What is it?
The XHTML family is a reformulation
of HTML 4 in XML. It represents the next step in the evolution of the Internet.
It lets you enter the XML world, creating content that is both backward
and future compatible. XHTML became an official W3C recommendation on January
26, so when you read this you are on the cutting edge of it all.
Benefits and transition path
Old HTML sins to overcome
Old HTML sins (continued)
Backwards compatibility to HTML
Transition pains from HTML to XHTML
Modularization of XHTML
Extension Modules
Document Profiles and Conclusion
Why all this? What is the problem
with good old HTML?
We explored the shortcomings of
HTML a while ago, in a nutshell:
HTML has a fixed set of elements,
so it is not easily extended to different needs
HTML was designed with the PC in
mind, not taking into account the multitude of alternative platforms coming
to the Web, like TVs, mobile phones and digital
tablets.
HTML is defined relatively sloppily,
requiring parsers to be quite forgiving and intelligent in fixing problematic
markup on the fly.

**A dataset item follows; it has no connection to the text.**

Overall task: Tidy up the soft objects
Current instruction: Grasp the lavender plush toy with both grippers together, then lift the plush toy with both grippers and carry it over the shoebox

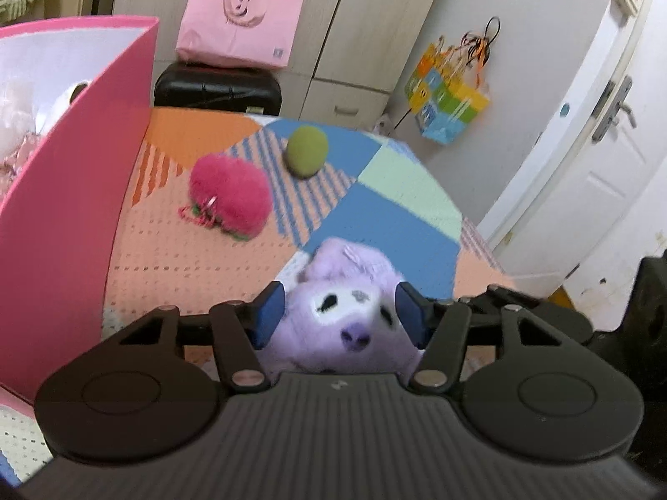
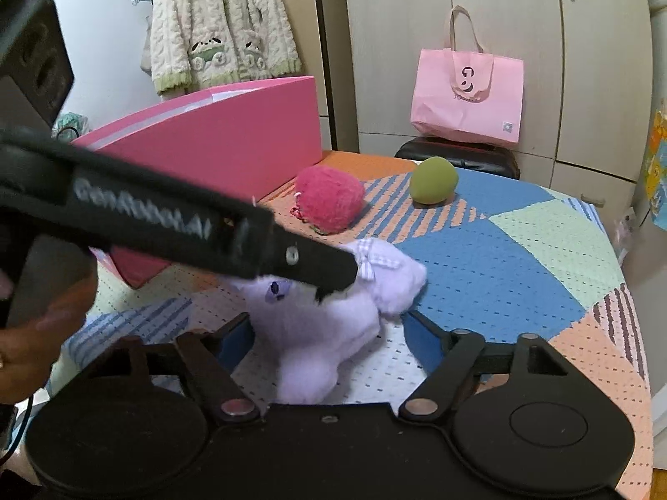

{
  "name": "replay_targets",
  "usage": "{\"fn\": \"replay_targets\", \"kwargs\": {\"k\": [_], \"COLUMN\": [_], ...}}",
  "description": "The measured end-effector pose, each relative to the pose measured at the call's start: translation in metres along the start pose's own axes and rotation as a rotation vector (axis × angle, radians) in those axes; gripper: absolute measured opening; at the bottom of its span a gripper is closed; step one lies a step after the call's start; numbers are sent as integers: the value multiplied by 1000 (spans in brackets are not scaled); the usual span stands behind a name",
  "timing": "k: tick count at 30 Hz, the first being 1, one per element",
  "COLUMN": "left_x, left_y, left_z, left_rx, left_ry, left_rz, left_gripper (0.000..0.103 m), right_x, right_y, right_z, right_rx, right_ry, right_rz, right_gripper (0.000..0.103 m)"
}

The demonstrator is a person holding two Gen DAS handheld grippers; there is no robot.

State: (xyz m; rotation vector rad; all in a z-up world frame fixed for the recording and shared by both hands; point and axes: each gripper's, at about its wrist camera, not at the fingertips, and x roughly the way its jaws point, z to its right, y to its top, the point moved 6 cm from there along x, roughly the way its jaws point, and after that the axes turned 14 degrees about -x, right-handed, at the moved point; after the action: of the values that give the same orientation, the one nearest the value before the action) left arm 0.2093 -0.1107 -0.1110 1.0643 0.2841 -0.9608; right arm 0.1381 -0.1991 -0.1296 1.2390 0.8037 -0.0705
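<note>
The purple plush toy [image 1: 346, 316] lies at the near edge of the bed [image 2: 521, 258], on the patterned cover, between both of my tools. The risk I see is the toy slipping or being tugged two ways: it is soft and squashy, so if I close on loose fur rather than its body it could slide out on the way to the pink box [image 2: 233, 141] at the far left, or be stretched if my two hands pull apart.

My left hand-held gripper [image 1: 339, 312] has its blue pads on either side of the toy's face, parted only a little; they sit right against the fur, though I can't tell if they press firmly. My right hand-held gripper [image 2: 329, 333] is spread wide around the toy's lower body, with clear space between the pads and the plush, so it holds nothing.

Farther off, the pink fluffy ball [image 2: 329, 200] and the green ball [image 2: 433, 181] wait on the bed; a careless swing could knock them rolling.
</note>
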Motion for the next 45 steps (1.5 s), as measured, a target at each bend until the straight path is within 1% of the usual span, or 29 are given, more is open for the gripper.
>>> {"fn": "replay_targets", "kwargs": {"k": [1, 3, 5, 7, 9, 12, 17, 19, 24, 31, 35, 38, 45], "left_x": [0, 0, 3, 5, 5, 3, -3, -7, -21, -44, -59, -69, -95], "left_y": [-1, -2, -3, -5, -6, -9, -16, -18, -24, -31, -33, -32, -26], "left_z": [-1, -2, -3, -4, -4, -1, 12, 16, 22, 18, 13, 7, -11], "left_rx": [1, 1, 6, -2, -5, 19, 135, 175, 236, 261, 248, 228, 129], "left_ry": [-5, -8, -19, -29, -26, -16, 29, 36, 37, 31, 13, -4, -57], "left_rz": [-3, -8, -28, -54, -56, -53, -57, -74, -119, -148, -180, -204, -251], "left_gripper": [58, 61, 62, 64, 64, 63, 63, 62, 62, 60, 59, 59, 59], "right_x": [0, 1, 3, 4, 3, 2, -3, -6, -16, -26, -32, -34, -41], "right_y": [0, 0, 0, 1, 1, 1, 0, 0, -1, 0, 6, 12, 29], "right_z": [-1, -6, -10, -13, -14, -15, -20, -21, -26, -39, -48, -54, -71], "right_rx": [-5, -34, -59, -71, -67, -48, -38, -21, -2, 4, 11, 46, 29], "right_ry": [0, -19, -38, -34, -32, -31, -44, -34, 4, 48, 76, 127, 209], "right_rz": [5, 8, 6, 14, 18, 25, 20, 14, -4, -12, -43, -86, -135], "right_gripper": [78, 77, 75, 66, 65, 64, 63, 62, 62, 62, 62, 63, 62]}}
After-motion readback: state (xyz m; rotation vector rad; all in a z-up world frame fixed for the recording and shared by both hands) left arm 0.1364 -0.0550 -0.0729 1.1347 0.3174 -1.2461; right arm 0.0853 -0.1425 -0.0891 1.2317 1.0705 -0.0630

This intelligence weighs in heavy on your hard disk
with your favorite browser.
So what is there to gain?
Citing the W3C recommendation on
XHTML (in rearranged order of my humbly perceived importance):
"Document developers and user agent
designers are constantly discovering new ways to express their ideas through
new markup. In XML, it is relatively easy to introduce new elements or
additional element attributes. The XHTML family is designed to accommodate
these extensions through XHTML modules and techniques for developing new
XHTML-conforming modules (described in the forthcoming XHTML Modularization
specification). These modules will permit the combination of existing and
new feature sets when developing content and when designing new user agents.

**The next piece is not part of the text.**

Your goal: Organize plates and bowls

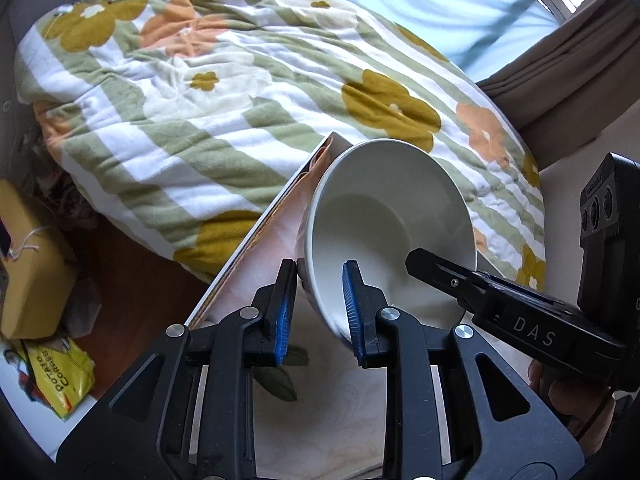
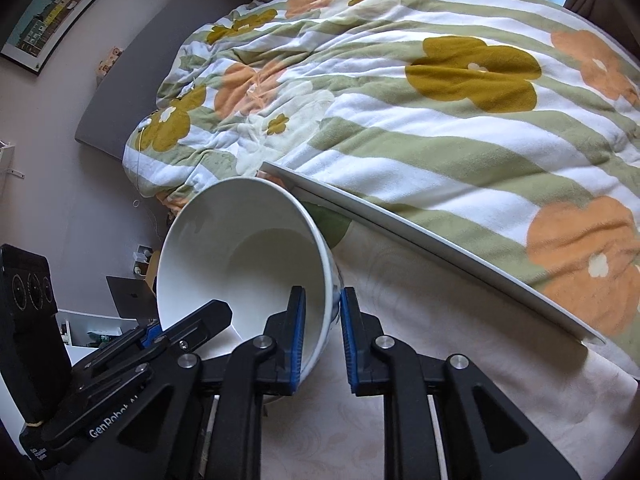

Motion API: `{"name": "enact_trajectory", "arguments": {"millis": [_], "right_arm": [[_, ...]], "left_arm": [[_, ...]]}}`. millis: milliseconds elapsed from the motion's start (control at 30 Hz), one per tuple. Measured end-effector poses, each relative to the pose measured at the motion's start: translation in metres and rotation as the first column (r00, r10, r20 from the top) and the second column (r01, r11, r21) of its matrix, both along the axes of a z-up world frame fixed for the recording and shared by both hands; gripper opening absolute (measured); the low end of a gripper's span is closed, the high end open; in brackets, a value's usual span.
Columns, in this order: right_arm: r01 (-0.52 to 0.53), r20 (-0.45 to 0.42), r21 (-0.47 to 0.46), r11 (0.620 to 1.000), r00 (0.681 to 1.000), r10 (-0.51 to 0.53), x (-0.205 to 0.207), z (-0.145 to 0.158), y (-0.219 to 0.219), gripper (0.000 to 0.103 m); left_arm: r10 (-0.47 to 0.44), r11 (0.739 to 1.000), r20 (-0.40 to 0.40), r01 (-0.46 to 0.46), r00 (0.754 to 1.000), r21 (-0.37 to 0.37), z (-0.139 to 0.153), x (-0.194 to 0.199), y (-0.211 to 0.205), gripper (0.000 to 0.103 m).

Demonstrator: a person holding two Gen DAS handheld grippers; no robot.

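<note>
A white bowl (image 1: 384, 208) is tilted on its side above the cream patterned tablecloth (image 1: 328, 400), its mouth facing the cameras. My left gripper (image 1: 319, 276) is shut on the bowl's near-left rim, one blue pad outside the wall and one inside. From the right, a finger (image 1: 440, 272) of the other gripper reaches over the rim into the bowl. In the right wrist view the bowl (image 2: 248, 248) shows a blue pattern on its outside. My right gripper (image 2: 323, 300) is shut on the bowl's right wall. The left gripper's finger (image 2: 200, 316) enters from the lower left.
The table's white edge (image 2: 400, 224) meets a bed with a green-striped floral quilt (image 1: 240, 100). A yellow snack bag (image 1: 60, 376) and a tan box (image 1: 28, 280) lie on the floor at left. A laptop (image 2: 128, 296) sits low by the wall. Brown curtains (image 1: 560, 80) hang at right.
</note>
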State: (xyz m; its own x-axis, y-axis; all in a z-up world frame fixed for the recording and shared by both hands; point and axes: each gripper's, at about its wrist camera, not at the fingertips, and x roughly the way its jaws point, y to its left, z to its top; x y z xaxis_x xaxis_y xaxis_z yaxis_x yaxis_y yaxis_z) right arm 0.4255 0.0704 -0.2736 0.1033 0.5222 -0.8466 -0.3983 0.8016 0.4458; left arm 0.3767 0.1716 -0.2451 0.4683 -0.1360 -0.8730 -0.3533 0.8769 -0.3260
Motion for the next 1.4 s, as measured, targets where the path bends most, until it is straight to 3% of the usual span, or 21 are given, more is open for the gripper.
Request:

Alternate ways of accessing the
Internet are constantly being introduced. Some estimates indicate that
by the year 2002, 75% of Internet document viewing will be carried out
on these alternate platforms. The XHTML family is designed with general
user agent interoperability in mind. Through a new user agent and document
profiling mechanism, servers, proxies, and user agents will be able to
perform best effort content transformation. Ultimately, it will be possible
to develop XHTML-conforming content that is usable by any XHTML-conforming
user agent.
XHTML documents conform to the XML
standard, so they are readily viewed, edited, and validated with standard
XML tools.
XHTML documents can still be written
to operate as well or better than they did before in existing HTML 4-conforming
user agents as well as in new, XHTML 1.0 conforming user agents.
XHTML documents can utilize applications
(e.g. scripts and applets) that rely upon either the HTML Document Object
Model or the XML Document Object Model [DOM].
As the XHTML family evolves, documents
conforming to XHTML 1.0 will be more likely to interoperate within and
among various XHTML environments."
How do HTML documents become XHTML?
An XHTML document must:
validate against one of the three
DTDs.
start with the root element <html>.
refer to the XHTML namespace http://www.w3.org/1999/xhtml
in its root element.
contain one of the following DOCTYPE
declaration prior to the root element:
<!DOCTYPE
html PUBLIC "-//W3C//DTD XHTML 1.0 Strict//EN" "DTD/xhtml1-strict.dtd">
<!DOCTYPE
html PUBLIC "-//W3C//DTD XHTML 1.0 Transitional//EN" "DTD/xhtml1-transitional.dtd">
<!DOCTYPE
html PUBLIC "-//W3C//DTD XHTML 1.0 Frameset//EN" "DTD/xhtml1-frameset.dtd">
Here is an example of a minimal XHTML
document:
<?xml
version="1.0" encoding="UTF-8"?>
<!DOCTYPE
html PUBLIC "-//W3C//DTD XHTML 1.0 Strict//EN" "DTD/xhtml1-strict.dtd">
<html
xmlns="http://www.w3.org/1999/xhtml" xml:lang="en" lang="en">
<head>
<title>My first XHTML page</title>
</head>
<body>
<p>Hello XHTML world!</p>
</body>
</html>
=====================================================
Which old HTML sins to overcome?
The Ten Commandments of XHTML are:
Fix up all documents that are not
well-formed
Well-formedness is a new concept
introduced by XML. Essentially this means that all elements must be properly
nested. Although overlapping is illegal in SGML, it was widely tolerated
in existing browsers.
NOT: <p>this is <em>emphasized</p></em>
BUT: <p>this is <em>emphasized</em></p>
Change all tags and attribute names
to lower case
XHTML documents must use lower case
for all HTML element and attribute names. XML is case-sensitive, so for
instance <li> and <LI> are different tags.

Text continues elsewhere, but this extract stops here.